Look at real life. Look at real serial killers, real stalkers, real criminals who did horrific things and why. Preferably, I'd do this mid-day with a palate cleanser afterward, like a comedy. It depends on whether this stuff falls out of your head or sticks like super glue. Serial killers and homicides are no joke. 

A Word of Warning

I'm repeating it again, just so you don't make the mistake of demonizing the mentally ill. Don't paint the mentally ill in a negative light because they have some features perceived as creepy. Different isn't always a bad thing. 

Many people who make less eye contact, watch birds, enjoy observing people, and own reptiles are not bad people, but these are all traits that have "creepy" connotations. Lots of individuals in the world do not perceive social cues as well as the average population, so maybe standing too close is not something they understand. Autism makes it hard to make eye contact, for example. Awkward people who don't necessarily know how to socialize or have social anxiety aren't magically going to understand the art of conversation. 
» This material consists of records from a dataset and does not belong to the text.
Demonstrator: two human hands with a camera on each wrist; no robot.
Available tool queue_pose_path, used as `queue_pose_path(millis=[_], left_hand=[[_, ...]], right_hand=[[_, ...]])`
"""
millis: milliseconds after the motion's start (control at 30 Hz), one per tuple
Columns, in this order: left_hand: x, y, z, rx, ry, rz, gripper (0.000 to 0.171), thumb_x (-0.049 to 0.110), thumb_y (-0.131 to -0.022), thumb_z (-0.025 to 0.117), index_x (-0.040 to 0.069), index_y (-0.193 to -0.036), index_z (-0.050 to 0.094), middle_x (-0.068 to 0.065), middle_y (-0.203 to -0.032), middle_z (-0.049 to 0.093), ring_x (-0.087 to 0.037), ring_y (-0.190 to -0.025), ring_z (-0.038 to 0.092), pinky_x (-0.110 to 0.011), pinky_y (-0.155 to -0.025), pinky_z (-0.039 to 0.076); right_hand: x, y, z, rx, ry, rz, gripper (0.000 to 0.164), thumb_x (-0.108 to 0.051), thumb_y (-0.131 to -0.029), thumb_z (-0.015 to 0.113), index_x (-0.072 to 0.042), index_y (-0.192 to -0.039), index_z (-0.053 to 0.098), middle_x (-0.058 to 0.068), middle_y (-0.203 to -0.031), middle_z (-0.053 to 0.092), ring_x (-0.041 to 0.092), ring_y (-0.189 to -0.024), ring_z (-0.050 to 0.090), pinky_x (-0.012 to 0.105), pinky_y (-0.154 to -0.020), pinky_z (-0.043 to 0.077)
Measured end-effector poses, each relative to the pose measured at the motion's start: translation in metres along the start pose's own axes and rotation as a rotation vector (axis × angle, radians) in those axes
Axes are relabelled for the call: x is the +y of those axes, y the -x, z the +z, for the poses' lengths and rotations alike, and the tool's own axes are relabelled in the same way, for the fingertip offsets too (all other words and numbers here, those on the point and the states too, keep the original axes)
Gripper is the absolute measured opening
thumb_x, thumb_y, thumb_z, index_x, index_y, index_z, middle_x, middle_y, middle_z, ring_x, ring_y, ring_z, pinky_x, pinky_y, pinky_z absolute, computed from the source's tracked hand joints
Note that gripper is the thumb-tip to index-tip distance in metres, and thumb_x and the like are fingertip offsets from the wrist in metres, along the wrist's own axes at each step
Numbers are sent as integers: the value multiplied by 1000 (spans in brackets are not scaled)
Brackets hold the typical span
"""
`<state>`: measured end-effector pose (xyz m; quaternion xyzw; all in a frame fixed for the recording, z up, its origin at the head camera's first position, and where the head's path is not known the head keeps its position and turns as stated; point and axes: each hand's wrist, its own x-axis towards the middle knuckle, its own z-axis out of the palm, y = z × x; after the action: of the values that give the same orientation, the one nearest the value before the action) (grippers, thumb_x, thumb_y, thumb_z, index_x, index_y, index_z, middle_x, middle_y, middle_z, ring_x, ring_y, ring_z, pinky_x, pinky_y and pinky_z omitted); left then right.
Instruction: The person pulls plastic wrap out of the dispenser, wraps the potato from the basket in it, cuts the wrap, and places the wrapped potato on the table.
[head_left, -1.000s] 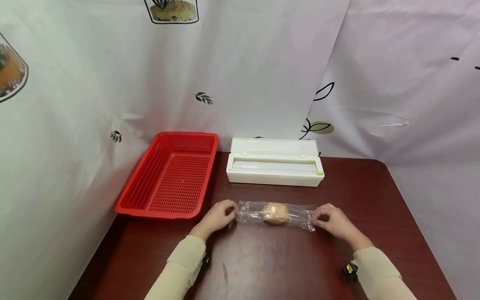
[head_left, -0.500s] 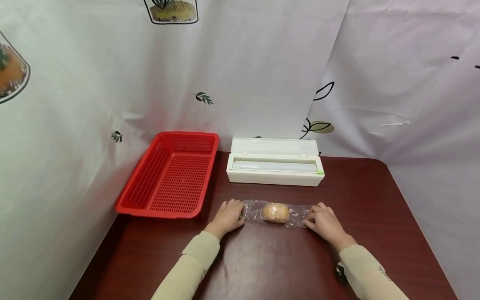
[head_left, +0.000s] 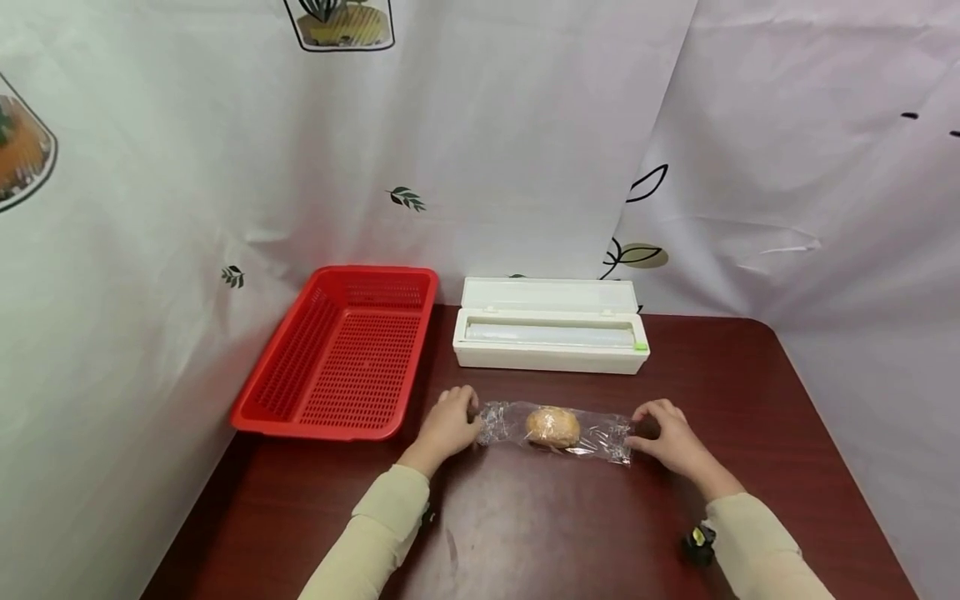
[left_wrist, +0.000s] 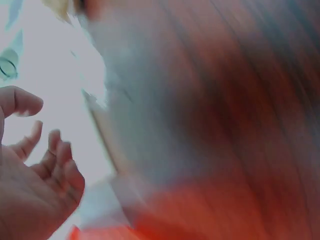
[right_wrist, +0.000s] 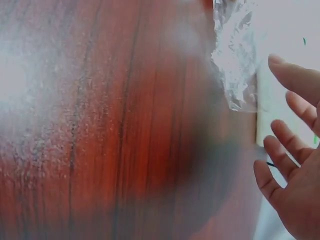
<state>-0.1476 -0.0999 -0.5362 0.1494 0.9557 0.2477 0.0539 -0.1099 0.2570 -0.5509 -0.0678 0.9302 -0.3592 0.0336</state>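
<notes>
A round golden bread bun (head_left: 552,427) lies on the table inside clear plastic wrap (head_left: 600,435), whose crinkled ends stretch out to both sides. My left hand (head_left: 450,423) is beside the left end of the wrap, thumb and fingers apart. In the left wrist view its fingers (left_wrist: 70,182) are loosely bent with nothing between them. At the wrap's right end my right hand (head_left: 670,440) has thumb and fingers spread around a gap. The right wrist view shows the crumpled wrap end (right_wrist: 235,65) just past the right thumb, with no film held.
Behind the bun stands a white cling film dispenser (head_left: 551,358), lid up and a roll inside. A red plastic basket (head_left: 390,417) sits at the left of the dark red table (head_left: 555,533). Printed white cloth (head_left: 510,150) hangs behind and at both sides.
Half a second ago both hands pressed in closer over the wrap's ends, their fingers on it. Now they have drawn outward and opened; the wrap's right end shows again. The bun has barely moved.
</notes>
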Motion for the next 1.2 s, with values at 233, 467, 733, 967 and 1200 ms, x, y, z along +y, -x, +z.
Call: queue_pose_path(millis=[233, 467, 733, 967, 1200], left_hand=[[44, 12, 11, -321, 54, 239, 8, 15, -79, 61, 19, -73, 57, 12, -64, 49, -4, -58, 46, -19, -55, 40], [44, 7, 21, -391, 164, 139, 12, 15, -86, 59, 10, -93, 68, 7, -63, 60, -2, -55, 51, -21, -63, 44], [33, -10, 27, -336, 510, 26, 37, 7, -89, 52, -3, -125, 50, -13, -95, 65, -22, -75, 62, -32, -73, 49], [37, -10, 30, -397, 646, -55, 34, 8, -89, 51, -5, -120, 47, -17, -87, 62, -27, -62, 57, -32, -54, 46], [40, -14, 35, -369, 680, -163, 40, 34, -92, 56, 1, -114, 52, -12, -89, 64, -24, -68, 60, -30, -51, 45]], right_hand=[[-7, -2, 10, -107, 16, 19, 23, -13, -85, 67, -7, -105, 56, 10, -99, 57, 28, -93, 52, 46, -76, 43], [-18, 21, 20, -152, 43, -45, 23, -2, -79, 68, -12, -83, 48, -7, -69, 50, 6, -61, 46, 24, -53, 39], [-48, 57, 56, -145, -10, -392, 33, 3, -73, 70, -10, -90, 45, -13, -70, 53, -4, -60, 47, 17, -50, 42], [-66, 60, 69, -156, 158, -614, 38, -5, -68, 76, -13, -102, 61, -11, -78, 53, 2, -70, 49, 17, -59, 42], [-56, 48, 75, 71, 509, -825, 32, -12, -63, 73, -21, -94, 68, -2, -79, 45, 16, -68, 40, 30, -60, 37]])
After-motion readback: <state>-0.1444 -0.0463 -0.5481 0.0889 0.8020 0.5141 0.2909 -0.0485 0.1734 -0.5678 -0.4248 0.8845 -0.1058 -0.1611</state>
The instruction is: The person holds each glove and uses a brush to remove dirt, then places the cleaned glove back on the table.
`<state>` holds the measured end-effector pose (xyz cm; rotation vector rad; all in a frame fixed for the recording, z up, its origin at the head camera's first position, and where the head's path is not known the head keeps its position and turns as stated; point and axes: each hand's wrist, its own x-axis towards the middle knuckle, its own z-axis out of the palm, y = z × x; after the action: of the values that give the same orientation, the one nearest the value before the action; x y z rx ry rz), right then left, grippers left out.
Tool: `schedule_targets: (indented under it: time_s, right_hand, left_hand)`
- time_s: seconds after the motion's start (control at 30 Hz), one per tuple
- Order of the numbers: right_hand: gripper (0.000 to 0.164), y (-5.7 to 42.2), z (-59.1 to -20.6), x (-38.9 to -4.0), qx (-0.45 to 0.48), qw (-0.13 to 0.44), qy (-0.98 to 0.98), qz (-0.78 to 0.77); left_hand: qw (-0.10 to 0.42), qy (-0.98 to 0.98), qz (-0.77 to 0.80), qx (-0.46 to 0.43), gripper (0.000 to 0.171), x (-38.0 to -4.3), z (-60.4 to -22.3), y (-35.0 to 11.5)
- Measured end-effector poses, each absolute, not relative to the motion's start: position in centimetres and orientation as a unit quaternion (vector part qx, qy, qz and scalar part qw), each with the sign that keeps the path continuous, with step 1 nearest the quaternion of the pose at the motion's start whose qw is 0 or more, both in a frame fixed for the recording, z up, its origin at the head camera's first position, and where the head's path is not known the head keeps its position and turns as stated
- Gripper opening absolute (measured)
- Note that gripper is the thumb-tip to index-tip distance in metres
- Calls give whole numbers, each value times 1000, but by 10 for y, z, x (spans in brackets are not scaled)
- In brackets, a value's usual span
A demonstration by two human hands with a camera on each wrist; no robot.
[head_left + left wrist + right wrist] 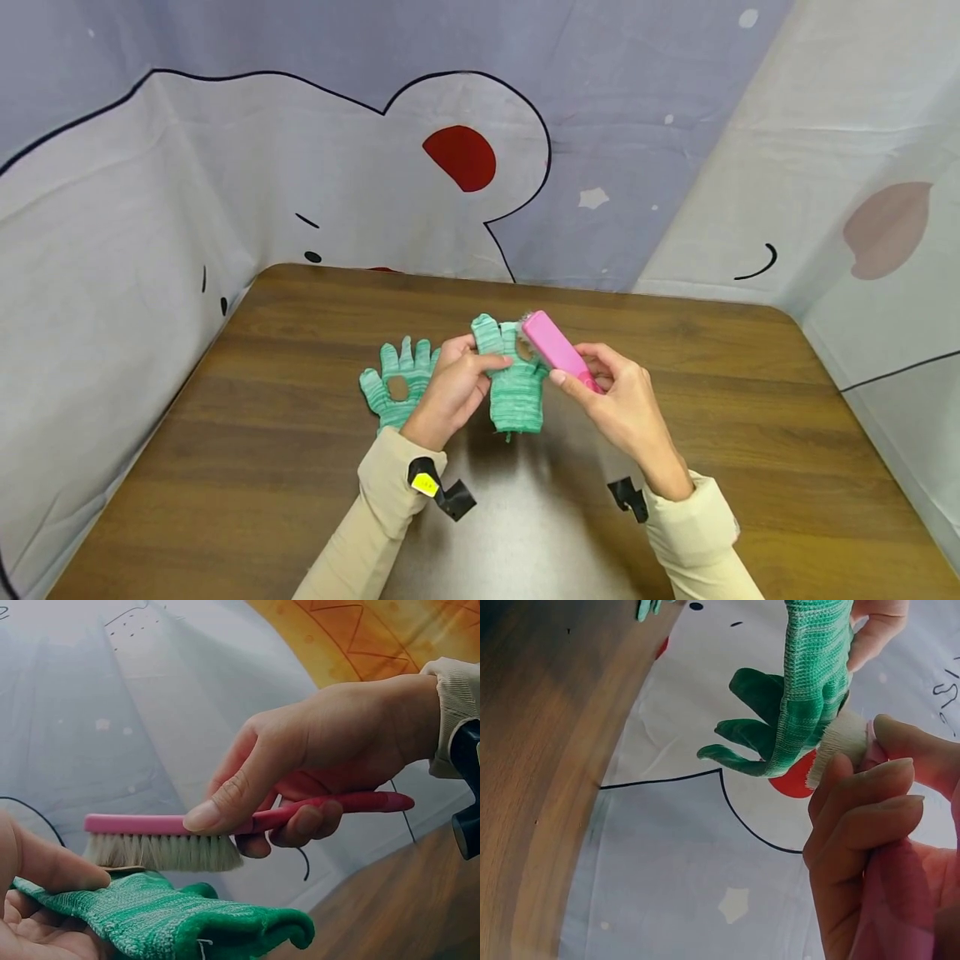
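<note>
A green knitted glove (pixel 516 400) with a brown round patch is held up off the table by my left hand (pixel 453 385), thumb on top and fingers beneath. My right hand (pixel 618 404) grips a pink brush (pixel 150 823) by its handle, thumb along the brush's back. The pale bristles (pixel 165 852) lie against the glove near the brown patch, as the left wrist view shows. In the right wrist view the glove (pixel 810 690) hangs beside the bristles (pixel 838 742), its fingers pointing away.
A second green glove (pixel 405 362) with a brown patch lies flat on the wooden table (pixel 300 500), left of my left hand. A printed cloth (pixel 637 150) hangs behind and beside the table. Black straps (pixel 628 498) are on both wrists.
</note>
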<state>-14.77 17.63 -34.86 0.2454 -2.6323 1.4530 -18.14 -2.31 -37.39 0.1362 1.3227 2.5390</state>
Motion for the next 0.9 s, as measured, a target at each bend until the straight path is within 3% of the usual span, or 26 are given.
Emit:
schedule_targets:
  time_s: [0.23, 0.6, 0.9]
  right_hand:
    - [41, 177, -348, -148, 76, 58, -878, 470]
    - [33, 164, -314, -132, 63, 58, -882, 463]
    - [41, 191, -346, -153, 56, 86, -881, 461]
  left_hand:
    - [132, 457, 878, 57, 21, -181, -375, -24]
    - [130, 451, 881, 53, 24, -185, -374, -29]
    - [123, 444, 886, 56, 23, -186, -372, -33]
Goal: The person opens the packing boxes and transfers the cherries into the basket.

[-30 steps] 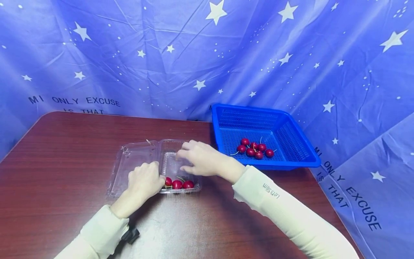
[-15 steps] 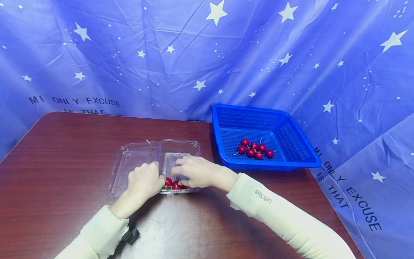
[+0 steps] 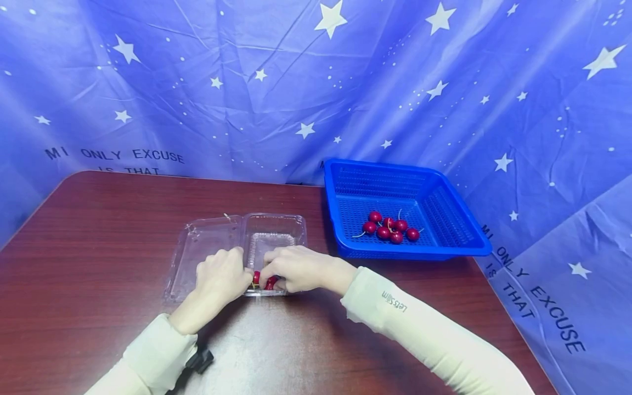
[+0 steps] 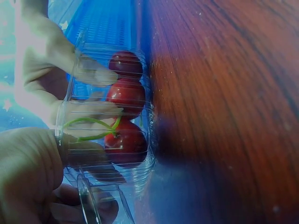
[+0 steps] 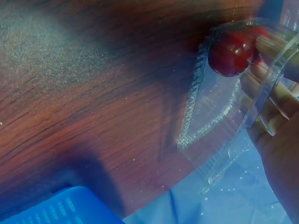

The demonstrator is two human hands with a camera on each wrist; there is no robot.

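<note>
A clear plastic clamshell box (image 3: 274,219) lies with its lid (image 3: 195,244) folded out to the left. My left hand (image 3: 222,277) grips its near edge by the hinge, thumb inside. Three red cherries (image 4: 125,144) line the near wall inside, the nearest to my left hand with green stems. My right hand (image 3: 300,269) is down in the box. In the left wrist view its thumb and fingers pinch the middle cherry (image 4: 125,95) through the clear wall. The third cherry (image 5: 229,55) sits beside the right thumb, mostly hidden in the head view.
A blue plastic basket (image 3: 340,241) stands at the back right of the brown wooden table (image 3: 123,219), with several stemmed cherries (image 3: 390,226) on its floor. A blue star-patterned cloth (image 3: 276,93) hangs behind the table and along its right side.
My right hand has come down and toward the near wall of the box, its fingers closing about the middle cherry. The left hand stays on the box edge.
</note>
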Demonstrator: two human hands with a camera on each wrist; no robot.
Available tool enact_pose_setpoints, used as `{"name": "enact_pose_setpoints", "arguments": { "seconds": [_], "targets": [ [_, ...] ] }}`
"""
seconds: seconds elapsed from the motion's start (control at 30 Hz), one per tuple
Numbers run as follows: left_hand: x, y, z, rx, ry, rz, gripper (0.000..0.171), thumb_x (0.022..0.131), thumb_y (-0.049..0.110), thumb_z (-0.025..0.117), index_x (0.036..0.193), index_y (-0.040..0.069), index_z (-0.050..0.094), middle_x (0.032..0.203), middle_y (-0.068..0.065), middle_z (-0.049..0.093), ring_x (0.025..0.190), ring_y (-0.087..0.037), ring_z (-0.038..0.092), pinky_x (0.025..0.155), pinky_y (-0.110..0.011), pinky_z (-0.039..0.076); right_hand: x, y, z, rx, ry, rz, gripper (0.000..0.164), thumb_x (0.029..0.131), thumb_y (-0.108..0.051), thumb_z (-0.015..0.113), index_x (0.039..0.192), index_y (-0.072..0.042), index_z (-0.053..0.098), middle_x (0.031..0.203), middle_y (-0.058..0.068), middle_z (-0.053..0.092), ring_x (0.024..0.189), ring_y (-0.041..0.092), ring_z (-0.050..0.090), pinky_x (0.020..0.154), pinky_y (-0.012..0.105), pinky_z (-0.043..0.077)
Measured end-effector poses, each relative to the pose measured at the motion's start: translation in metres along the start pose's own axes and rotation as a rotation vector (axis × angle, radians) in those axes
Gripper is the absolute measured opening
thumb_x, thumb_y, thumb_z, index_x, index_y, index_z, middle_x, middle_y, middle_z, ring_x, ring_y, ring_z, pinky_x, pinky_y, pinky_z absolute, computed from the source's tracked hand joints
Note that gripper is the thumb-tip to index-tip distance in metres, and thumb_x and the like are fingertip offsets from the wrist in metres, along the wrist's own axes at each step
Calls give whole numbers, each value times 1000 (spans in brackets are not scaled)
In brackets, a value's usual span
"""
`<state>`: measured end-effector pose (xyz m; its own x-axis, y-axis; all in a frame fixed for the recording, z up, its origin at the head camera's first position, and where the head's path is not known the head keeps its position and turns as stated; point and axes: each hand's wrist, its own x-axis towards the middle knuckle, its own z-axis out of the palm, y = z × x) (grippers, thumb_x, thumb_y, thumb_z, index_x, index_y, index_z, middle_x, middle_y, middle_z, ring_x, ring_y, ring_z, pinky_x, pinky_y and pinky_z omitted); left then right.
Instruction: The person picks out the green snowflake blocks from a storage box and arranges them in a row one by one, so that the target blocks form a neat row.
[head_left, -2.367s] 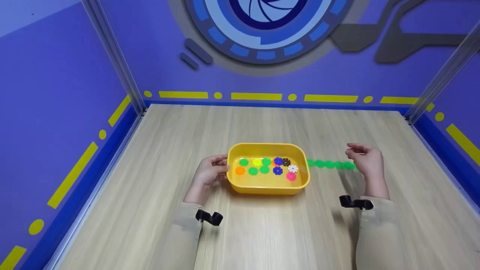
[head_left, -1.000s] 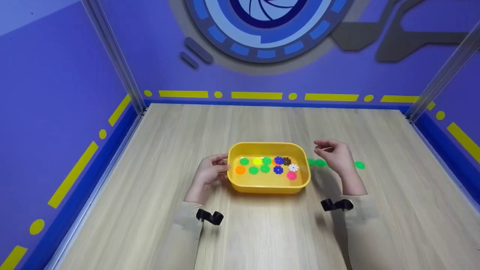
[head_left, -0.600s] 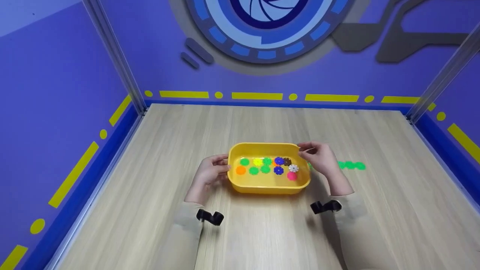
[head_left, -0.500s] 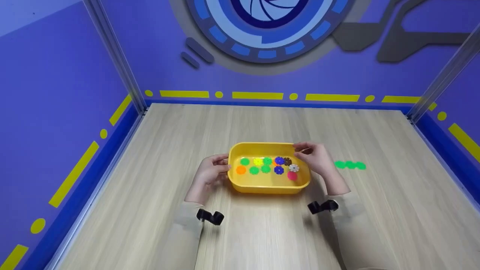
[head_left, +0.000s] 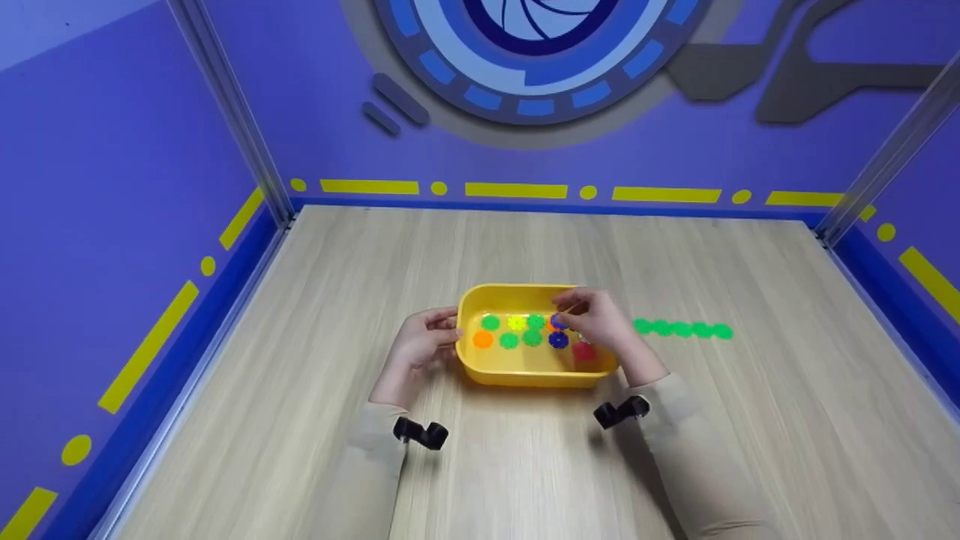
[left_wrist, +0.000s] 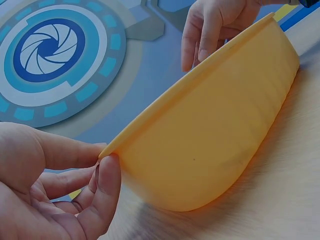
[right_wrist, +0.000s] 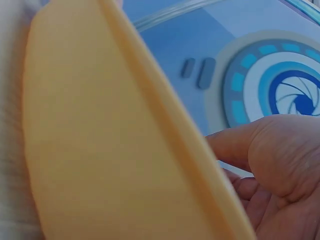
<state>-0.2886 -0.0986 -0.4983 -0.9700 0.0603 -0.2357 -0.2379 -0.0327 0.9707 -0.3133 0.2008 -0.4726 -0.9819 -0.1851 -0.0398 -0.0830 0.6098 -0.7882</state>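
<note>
A yellow plastic bin stands on the table, with flower-shaped plastic discs on its floor. My left hand pinches the bin's left rim between thumb and fingers, plainly seen in the left wrist view. Over the bin's right side, my right hand reaches past the rim with loosely bent fingers, and nothing shows between them. Its fingertips overlap a blue disc. Near it lie another blue disc and a pink disc; the white one is mostly hidden by the hand, the brown one too.
Farther left in the bin are a yellow disc, an orange disc and several green ones. A straight row of green discs lies on the wooden table right of the bin. Blue-purple panels border the table.
My right hand has moved left from the row's right end, across the row, to over the bin. The row's right end, earlier behind that hand, now shows. My left hand stays at the rim.
</note>
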Motion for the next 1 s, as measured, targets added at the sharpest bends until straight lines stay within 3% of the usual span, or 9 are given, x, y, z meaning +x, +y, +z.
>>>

Don't demonize the neurodivergent on accident. Your story could reach millions. You never know. 


When Your Protagonist is Unsettled 

The emotion is key. We need to know your protagonist is uncomfortable around this person and senses a threat, whether it is or isn't a threat. Play with this if you want. Maybe someone isn't a threat and their "safe" person is the real threat. 

Your internal dialogue when you sense a threat is not always rational. You just want to get back to safety. You only want to get away from this person and are hyper-aware of the threat. Have your internal character dialogue play off of that. Have them think of strategies to get away. Make it clear your protagonist is scared of someone. 

Unreliable Narrators

This is a clear scenario where your narrator is the unsettled protagonist. This is when your main character's story can be skewed in one direction or the other. They can outright lie. You can lie to your audience and plant the truth along the way, where you can find it when you look for the real evidence. 

Unsettled protagonists who don't know what is real or fake anymore are unstable. In some stories, you can blur the lines between reality and fantasy to heighten suspense and fear. What your narrator sees is not necessarily what everyone else sees and hears. 

We are already biased when we tell our stories, but this type of narrator is a bit more intense than that. Do we even know who they are? That's the real question. You can establish they are liars. And maybe, like Atomic Blonde, you wink at the audience with the last phrase of the movie "I'm glad I was convincing" (looking the audience in the eye). Establish that they sometimes embellish the truth, or there are things they can't say. 




Omitting information is lying by omission, but it works here. Maybe you don't have it all. Perhaps, parts of the story don't add up based on what you have. The reader will pick up on all that. You may even have our narrator sidestep questions about themselves. What you don't say speaks volumes, too. 

Motivations being clear as mud make readers unsettled. In this case, your narrator can be clear as mud when written right. The reader wants to understand them, so they read on and continue trying to make sense of the motives. Eventually, they might come to the conclusion their narrator lied to their face. 

Is your narrator playing dumb? It's possible. Make them smarter than they seem. Reveal this intelligence slowly. Where The Crawdads Sing does this by making our character seem innocent when she isn't. The evidence is all there, but you are not looking for it because she's playing dumb. 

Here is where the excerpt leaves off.